Stored data entries:
§ §
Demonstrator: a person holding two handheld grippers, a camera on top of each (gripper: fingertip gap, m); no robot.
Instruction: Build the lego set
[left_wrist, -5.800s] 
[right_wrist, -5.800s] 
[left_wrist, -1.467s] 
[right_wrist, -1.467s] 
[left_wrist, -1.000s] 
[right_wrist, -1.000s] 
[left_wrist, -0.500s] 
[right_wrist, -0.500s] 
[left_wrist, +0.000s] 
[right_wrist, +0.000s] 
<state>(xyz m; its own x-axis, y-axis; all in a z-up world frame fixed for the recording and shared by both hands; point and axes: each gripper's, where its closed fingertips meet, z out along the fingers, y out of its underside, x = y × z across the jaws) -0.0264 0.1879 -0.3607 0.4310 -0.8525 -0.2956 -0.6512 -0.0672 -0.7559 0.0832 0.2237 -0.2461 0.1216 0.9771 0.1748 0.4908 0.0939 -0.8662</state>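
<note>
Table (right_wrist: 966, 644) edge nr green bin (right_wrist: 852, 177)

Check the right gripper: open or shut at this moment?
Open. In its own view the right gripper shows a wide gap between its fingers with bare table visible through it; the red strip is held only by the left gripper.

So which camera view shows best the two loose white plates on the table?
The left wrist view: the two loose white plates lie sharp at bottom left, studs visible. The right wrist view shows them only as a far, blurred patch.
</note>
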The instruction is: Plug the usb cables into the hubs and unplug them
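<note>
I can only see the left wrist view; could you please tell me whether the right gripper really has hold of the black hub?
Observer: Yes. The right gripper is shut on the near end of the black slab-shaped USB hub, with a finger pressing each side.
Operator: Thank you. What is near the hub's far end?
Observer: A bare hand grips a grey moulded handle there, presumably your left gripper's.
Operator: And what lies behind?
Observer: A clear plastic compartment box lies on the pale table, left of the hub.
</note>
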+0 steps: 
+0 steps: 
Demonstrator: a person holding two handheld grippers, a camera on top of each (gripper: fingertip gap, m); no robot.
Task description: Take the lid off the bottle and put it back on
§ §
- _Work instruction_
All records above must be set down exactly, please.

- _Output of the task_
Demonstrator: a person holding two handheld grippers, a camera on top of each (gripper: fingertip gap, m); no robot.
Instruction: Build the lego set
[left_wrist, -5.800s] 
[right_wrist, -5.800s] 
[left_wrist, -1.467s] 
[right_wrist, -1.467s] 
[left_wrist, -1.000s] 
[right_wrist, -1.000s] 
[left_wrist, -0.500s] 
[right_wrist, -0.500s] 
[left_wrist, +0.000s] 
[right_wrist, +0.000s] 
<state>(xyz m; its own x-axis, y-axis; all in a z-up world frame fixed for the recording and shared by both hands; point and axes: each gripper's, where its closed fingertips meet, z out along the fingers, y out of its underside, x = y × z across the jaws) -0.0264 0.1879 -0.3607 0.4310 -0.8525 -0.2956 -0.6512 -0.0672 -0.7559 0.0832 0.2237 -0.2461 0.1216 0.9771 0.1748 0.4908 0.0939 -0.8662</state>
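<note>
Table (right_wrist: 966, 644) edge nr green bin (right_wrist: 852, 177)

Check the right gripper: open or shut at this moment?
Open. In its own view the right gripper shows a wide gap between its fingers with bare table visible through it; the red strip is held only by the left gripper.

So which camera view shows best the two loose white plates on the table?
The left wrist view: the two loose white plates lie sharp at bottom left, studs visible. The right wrist view shows them only as a far, blurred patch.
</note>
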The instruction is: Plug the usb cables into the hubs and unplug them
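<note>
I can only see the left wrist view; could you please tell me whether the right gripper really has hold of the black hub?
Observer: Yes. The right gripper is shut on the near end of the black slab-shaped USB hub, with a finger pressing each side.
Operator: Thank you. What is near the hub's far end?
Observer: A bare hand grips a grey moulded handle there, presumably your left gripper's.
Operator: And what lies behind?
Observer: A clear plastic compartment box lies on the pale table, left of the hub.
</note>
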+0 steps: 
+0 steps: 
Demonstrator: a person holding two handheld grippers, a camera on top of each (gripper: fingertip gap, m); no robot.
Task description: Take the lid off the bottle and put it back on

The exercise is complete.